According to a circular published in the official newspaper of the Mexican government on 10th September, banks delivering crypto-related services and crypto exchanges are now required to obtain permits from the Bank of Mexico (Banxico).
The letter explains that the new rules were in line with Mexican laws pertaining to the regulation of financial technology institutions. The goal is to allow growth and innovation in the sector while preventing the associated risks.
In order to continue promoting the proper functioning of payment systems and the sound development of the financial system, as well as the protection of public interests, it is convenient to establish a regulatory framework that, on the one hand, allow the development of innovation in the payment services of the country, in such a way that the benefits of the efficiency that the electronic payment funds institutions can contribute to the provision of payment services are exploited and, at the same time, it establishes conditions adequate to mitigate the risks associated with such services.
The document, which was directed at institutions engaged in the transfer of electronic funds and titled, “General provisions for operations related to electronic payment funds”, clearly spelled out the requirements businesses engaged in cryptocurrency activities have to meet.
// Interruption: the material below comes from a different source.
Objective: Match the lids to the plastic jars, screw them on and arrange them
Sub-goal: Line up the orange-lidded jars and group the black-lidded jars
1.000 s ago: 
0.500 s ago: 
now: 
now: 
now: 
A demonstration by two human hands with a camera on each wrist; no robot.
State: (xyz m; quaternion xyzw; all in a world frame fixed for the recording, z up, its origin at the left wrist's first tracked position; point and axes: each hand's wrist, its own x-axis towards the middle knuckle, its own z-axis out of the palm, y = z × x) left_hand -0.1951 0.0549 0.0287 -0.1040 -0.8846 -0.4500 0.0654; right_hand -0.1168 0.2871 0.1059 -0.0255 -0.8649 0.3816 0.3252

Companies seeking the permit will have to provide a comprehensive business plan describing their operations, the fees they will be charging for their services and how they intend to go about meeting Know-Your-Customer (KYC) laws.
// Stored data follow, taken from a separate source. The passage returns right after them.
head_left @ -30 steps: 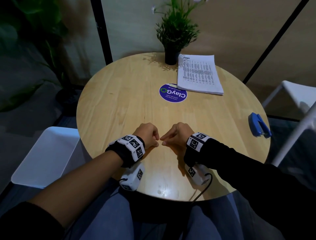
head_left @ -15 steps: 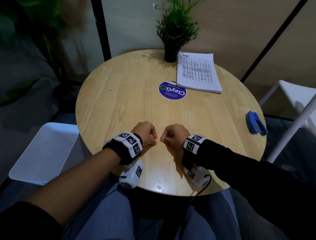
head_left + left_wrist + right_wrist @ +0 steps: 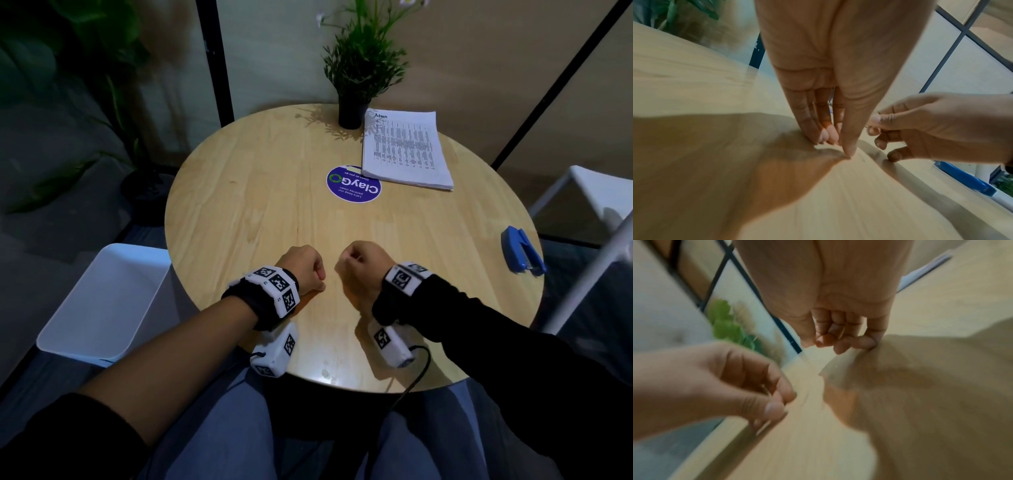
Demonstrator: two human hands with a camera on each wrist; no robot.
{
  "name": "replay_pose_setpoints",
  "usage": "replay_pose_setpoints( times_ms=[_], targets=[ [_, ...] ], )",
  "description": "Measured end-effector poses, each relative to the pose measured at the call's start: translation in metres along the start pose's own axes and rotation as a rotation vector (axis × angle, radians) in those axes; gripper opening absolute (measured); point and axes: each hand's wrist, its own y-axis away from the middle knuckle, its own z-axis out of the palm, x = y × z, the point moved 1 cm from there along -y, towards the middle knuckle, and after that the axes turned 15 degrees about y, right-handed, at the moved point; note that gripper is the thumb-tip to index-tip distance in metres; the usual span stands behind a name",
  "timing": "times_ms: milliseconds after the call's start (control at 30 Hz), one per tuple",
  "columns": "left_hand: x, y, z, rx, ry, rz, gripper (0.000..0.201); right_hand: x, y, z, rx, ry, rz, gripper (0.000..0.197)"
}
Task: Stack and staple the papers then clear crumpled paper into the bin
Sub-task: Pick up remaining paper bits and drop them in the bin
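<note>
A stapled-looking stack of printed papers (image 3: 406, 150) lies at the far right of the round wooden table (image 3: 239, 212), next to a potted plant. A blue stapler (image 3: 522, 250) sits at the table's right edge, far from both hands. My left hand (image 3: 308, 270) and right hand (image 3: 359, 263) rest as fists side by side near the front middle, a small gap between them. In the left wrist view my left hand (image 3: 835, 142) has curled fingers and its thumb tip on the wood, holding nothing. My right hand (image 3: 838, 340) is curled and empty too. No crumpled paper shows.
A white bin (image 3: 102, 301) stands on the floor left of the table. A purple round sticker (image 3: 354, 184) marks the table's middle, and a black plant pot (image 3: 351, 109) stands at the back. A white chair (image 3: 589, 192) is at the right.
My fingertips met a second ago; both hands have since curled into fists and drawn slightly apart. Papers and stapler have not moved.
</note>
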Motion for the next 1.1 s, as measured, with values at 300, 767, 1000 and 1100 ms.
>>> replay_pose_setpoints(
  times_ms=[300,767,1000,1100],
  targets=[
    [0.012,-0.015,0.011,-0.041,-0.064,0.124,0.019,0.034,0.004,-0.014,-0.008,-0.135,0.059,0.012],
    [0.023,-0.013,0.024,-0.221,-0.633,0.362,0.025,0.036,0.010,-0.011,-0.011,-0.166,0.077,0.011],
    [0.023,-0.008,0.039,-0.179,-0.786,0.389,0.028,0.032,0.014,-0.011,-0.024,-0.148,0.107,0.012],
    [0.021,-0.014,0.034,-0.156,-0.728,0.331,0.029,0.033,0.017,-0.012,-0.033,-0.146,0.125,0.013]
  ],
)
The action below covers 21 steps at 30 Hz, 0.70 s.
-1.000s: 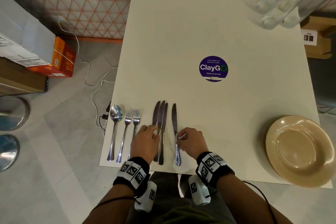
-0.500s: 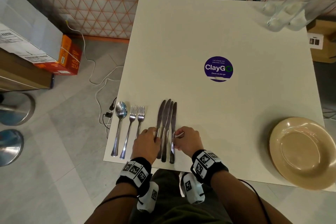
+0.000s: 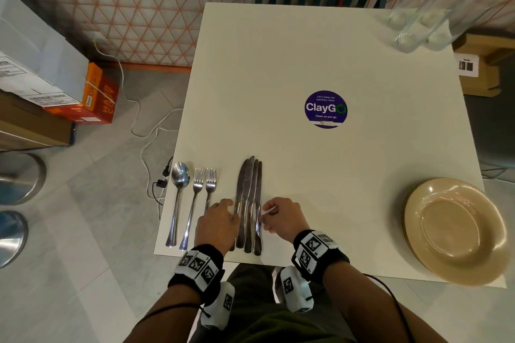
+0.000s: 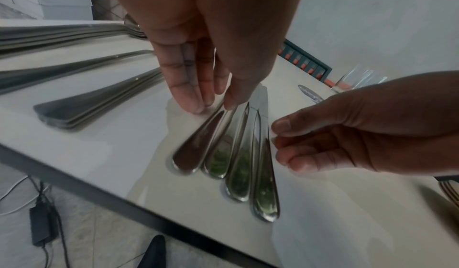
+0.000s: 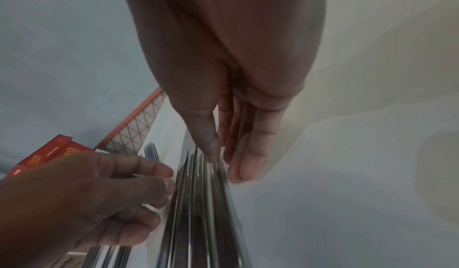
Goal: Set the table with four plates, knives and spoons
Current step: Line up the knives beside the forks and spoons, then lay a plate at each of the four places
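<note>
pressing in from both sides, the left hand [image 3: 220,221] and right hand [image 3: 281,218] have closed the gap: the knife that lay apart to the right a second ago now sits tight against the others, so four knives [image 3: 249,203] form one bundle at the table's [image 3: 278,69] near left edge. both hands are released, straight fingertips against the handles, grasping nothing. that likely readies the knives to be picked up together. left of them lie a spoon [image 3: 178,200] and forks [image 3: 204,189]. the stacked plates [image 3: 457,228] at the near right corner hold nothing; the glasses [image 3: 418,28] far right look empty.
</note>
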### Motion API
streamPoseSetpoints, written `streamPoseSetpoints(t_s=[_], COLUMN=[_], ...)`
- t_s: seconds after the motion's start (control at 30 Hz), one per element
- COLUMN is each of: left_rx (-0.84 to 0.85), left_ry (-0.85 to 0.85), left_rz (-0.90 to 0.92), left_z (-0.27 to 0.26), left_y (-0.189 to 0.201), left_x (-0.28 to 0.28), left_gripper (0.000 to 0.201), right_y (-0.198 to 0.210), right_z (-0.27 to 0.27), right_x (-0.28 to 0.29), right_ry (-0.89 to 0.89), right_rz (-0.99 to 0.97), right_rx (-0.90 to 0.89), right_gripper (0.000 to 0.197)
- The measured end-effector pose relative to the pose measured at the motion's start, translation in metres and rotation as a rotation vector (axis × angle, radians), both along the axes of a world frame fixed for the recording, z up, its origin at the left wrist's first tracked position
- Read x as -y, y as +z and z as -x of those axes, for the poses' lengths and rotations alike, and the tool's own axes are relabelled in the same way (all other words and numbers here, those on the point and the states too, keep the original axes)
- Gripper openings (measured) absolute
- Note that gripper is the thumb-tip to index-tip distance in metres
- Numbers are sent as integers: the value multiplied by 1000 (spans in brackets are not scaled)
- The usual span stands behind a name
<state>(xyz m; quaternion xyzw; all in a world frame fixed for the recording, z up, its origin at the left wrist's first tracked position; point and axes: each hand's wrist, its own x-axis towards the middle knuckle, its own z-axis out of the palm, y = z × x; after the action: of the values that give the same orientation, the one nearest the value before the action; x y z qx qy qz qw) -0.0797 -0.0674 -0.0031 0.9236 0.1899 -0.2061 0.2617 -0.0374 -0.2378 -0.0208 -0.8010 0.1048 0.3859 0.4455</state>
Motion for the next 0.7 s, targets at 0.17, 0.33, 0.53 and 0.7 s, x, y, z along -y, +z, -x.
streamPoseSetpoints(t_s=[0.17,0.33,0.53,0.7], left_rx=[102,137,172,165], left_ry=[-60,-206,-407,-600], left_rz=[9,132,232,221], left_z=[-16,-50,-91,-114], left_y=[16,32,43,43], left_x=[-5,16,80,158], left_gripper=[30,23,23,26], right_y=[17,40,57,69], right_z=[-10,-13,-2,14], right_x=[31,83,146,202], right_ry=[-11,-157,-336,-519], right_rz=[-9,24,175,265], right_rx=[27,131,255,385], right_gripper=[15,16,17,21])
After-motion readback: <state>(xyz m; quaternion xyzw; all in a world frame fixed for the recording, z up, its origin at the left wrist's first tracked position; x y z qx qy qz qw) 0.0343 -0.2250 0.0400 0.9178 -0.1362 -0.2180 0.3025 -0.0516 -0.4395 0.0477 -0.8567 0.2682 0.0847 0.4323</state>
Specific regulations aimed at limiting money laundering and other illegal activities were also included in the circular. For example, customers of banks are not to be allowed to make crypto purchases on the same day their accounts are created. The KYC rules also require banks and crypto exchanges to identify all clients who perform cryptocurrency transactions. Furthermore, extra verifications have to be done when transferring crypto assets to beneficiaries.
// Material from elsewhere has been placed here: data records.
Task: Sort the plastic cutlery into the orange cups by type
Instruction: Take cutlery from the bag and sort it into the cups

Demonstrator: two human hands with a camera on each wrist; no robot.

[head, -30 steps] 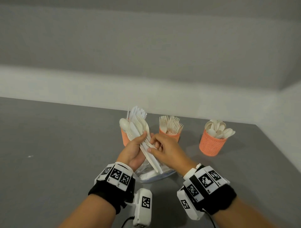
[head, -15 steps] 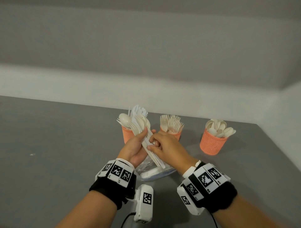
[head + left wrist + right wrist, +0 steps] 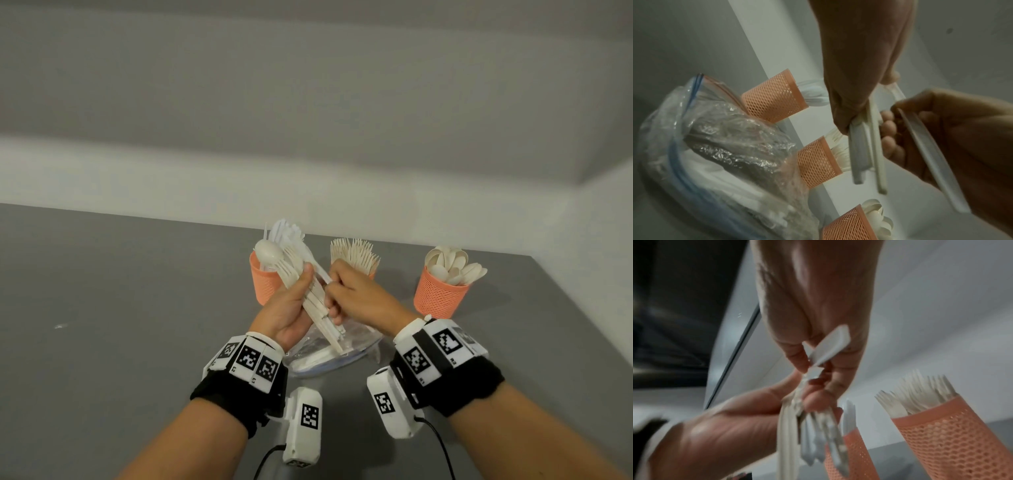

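Observation:
My left hand [image 3: 301, 291] grips a bundle of white and cream plastic cutlery [image 3: 291, 267], heads up, over the table. My right hand [image 3: 334, 294] pinches one white piece [image 3: 828, 347] at the bundle's right side; I cannot tell its type. Three orange mesh cups stand behind: the left cup [image 3: 262, 284] holds white knives, the middle cup [image 3: 951, 434] holds forks [image 3: 356, 257] and is mostly hidden by my right hand, and the right cup [image 3: 440, 296] holds spoons. The left wrist view shows the gripped handles [image 3: 859, 146] beside my right hand's fingers [image 3: 890, 126].
A clear zip bag [image 3: 329, 356] with more white cutlery lies on the grey table [image 3: 120, 325] just under my hands. A pale wall runs behind the cups, and the table's right edge is near the spoon cup.
Both hands have risen slightly and drawn together. The bundle now stands steeper, and my right fingers have curled tighter round one piece at its side.

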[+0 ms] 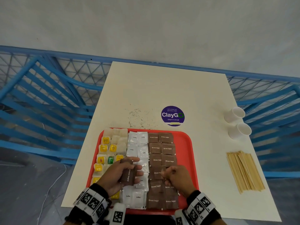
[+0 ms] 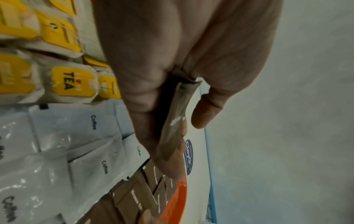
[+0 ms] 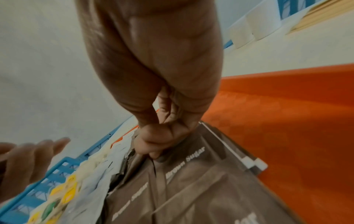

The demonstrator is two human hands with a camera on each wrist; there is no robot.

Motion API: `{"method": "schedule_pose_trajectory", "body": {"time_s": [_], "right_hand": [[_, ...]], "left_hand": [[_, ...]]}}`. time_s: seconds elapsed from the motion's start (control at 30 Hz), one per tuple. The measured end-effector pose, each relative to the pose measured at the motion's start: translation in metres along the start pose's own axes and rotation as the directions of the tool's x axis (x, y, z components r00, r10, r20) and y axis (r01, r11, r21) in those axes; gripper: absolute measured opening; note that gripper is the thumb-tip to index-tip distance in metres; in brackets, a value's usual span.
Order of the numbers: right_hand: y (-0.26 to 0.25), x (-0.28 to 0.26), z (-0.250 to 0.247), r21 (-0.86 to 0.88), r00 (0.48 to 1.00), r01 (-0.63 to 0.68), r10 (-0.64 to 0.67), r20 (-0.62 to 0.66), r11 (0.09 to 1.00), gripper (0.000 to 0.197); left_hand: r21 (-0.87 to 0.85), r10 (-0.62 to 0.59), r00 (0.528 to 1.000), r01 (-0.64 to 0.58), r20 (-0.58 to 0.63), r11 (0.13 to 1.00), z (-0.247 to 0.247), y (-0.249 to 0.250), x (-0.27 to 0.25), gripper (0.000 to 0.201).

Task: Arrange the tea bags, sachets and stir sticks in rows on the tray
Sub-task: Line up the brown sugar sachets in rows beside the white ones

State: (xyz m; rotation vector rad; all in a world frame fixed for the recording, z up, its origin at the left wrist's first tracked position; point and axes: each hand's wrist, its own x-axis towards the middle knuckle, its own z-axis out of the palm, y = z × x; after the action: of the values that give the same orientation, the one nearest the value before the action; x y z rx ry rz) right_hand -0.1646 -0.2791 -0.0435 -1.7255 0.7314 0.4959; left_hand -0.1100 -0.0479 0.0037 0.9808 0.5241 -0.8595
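Note:
On the red tray, yellow-tagged tea bags fill the left columns, white coffee sachets the middle, and brown sugar sachets two columns on the right. My left hand hovers over the coffee sachets and grips a small stack of brown sugar sachets, which the left wrist view shows edge-on between thumb and fingers. My right hand is low over the brown columns, with thumb and fingertips pinched on a brown sugar sachet lying there. The wooden stir sticks lie on the table, right of the tray.
Two white paper cups lie on their sides at the table's right edge. A purple sticker and scattered dark crumbs lie beyond the tray. Blue railings flank the white table. A bare strip of tray runs along its right side.

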Motion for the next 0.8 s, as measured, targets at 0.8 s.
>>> {"method": "schedule_pose_trajectory", "body": {"time_s": [0.8], "right_hand": [[-0.074, -0.067, -0.026, 0.131, 0.920, 0.374, -0.385, 0.074, 0.918, 0.041]], "left_hand": [[0.601, 0.170, 0.961, -0.269, 0.218, 0.753, 0.061, 0.015, -0.020, 0.016]]}}
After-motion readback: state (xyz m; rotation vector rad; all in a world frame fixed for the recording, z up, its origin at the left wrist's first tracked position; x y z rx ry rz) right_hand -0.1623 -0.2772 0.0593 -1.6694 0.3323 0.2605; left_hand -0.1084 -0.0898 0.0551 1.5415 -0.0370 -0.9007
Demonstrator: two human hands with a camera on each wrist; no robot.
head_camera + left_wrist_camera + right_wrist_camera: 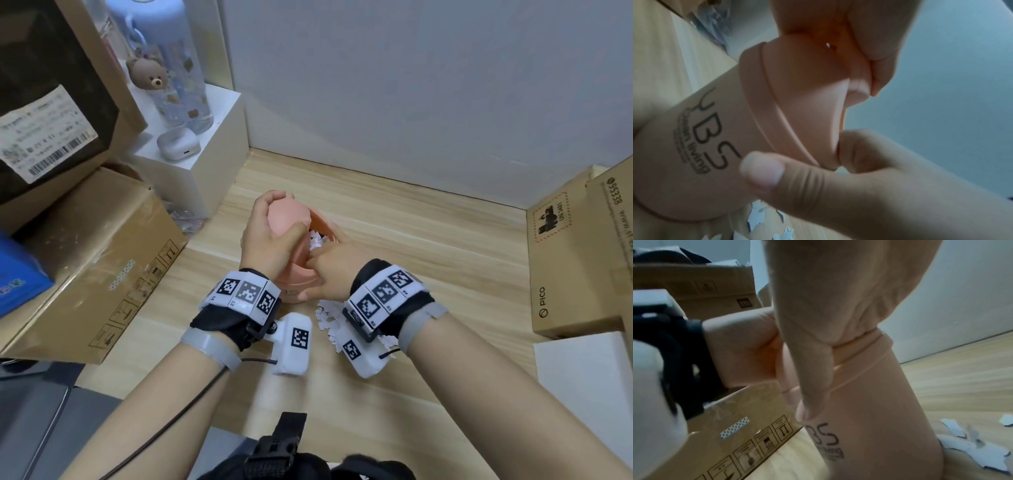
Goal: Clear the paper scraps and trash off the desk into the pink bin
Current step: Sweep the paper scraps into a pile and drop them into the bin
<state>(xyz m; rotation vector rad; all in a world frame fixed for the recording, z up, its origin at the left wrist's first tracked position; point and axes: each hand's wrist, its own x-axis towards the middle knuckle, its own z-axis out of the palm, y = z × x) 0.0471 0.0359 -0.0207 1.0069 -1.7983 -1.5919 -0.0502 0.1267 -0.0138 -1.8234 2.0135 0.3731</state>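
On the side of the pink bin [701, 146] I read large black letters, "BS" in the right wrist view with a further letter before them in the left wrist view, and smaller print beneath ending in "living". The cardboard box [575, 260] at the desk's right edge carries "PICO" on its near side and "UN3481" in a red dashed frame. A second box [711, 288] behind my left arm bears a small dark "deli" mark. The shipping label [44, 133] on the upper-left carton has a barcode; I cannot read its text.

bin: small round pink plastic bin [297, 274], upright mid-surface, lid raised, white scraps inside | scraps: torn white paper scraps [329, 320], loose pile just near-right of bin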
The Cryptonoticias, a Mexican cryptocurrency news website, reported that the institutions affected by the new regulations were given the choices of applying by 11th September or in March 2019 after new fintech laws were passed.
The step taken by Mexican government ndicate that it is following the lead of the U.S, EU, Japan, andSouth Korea instudying the crypto landscape to produce regulations that are aimed at allowing innovation while limiting illegal activity.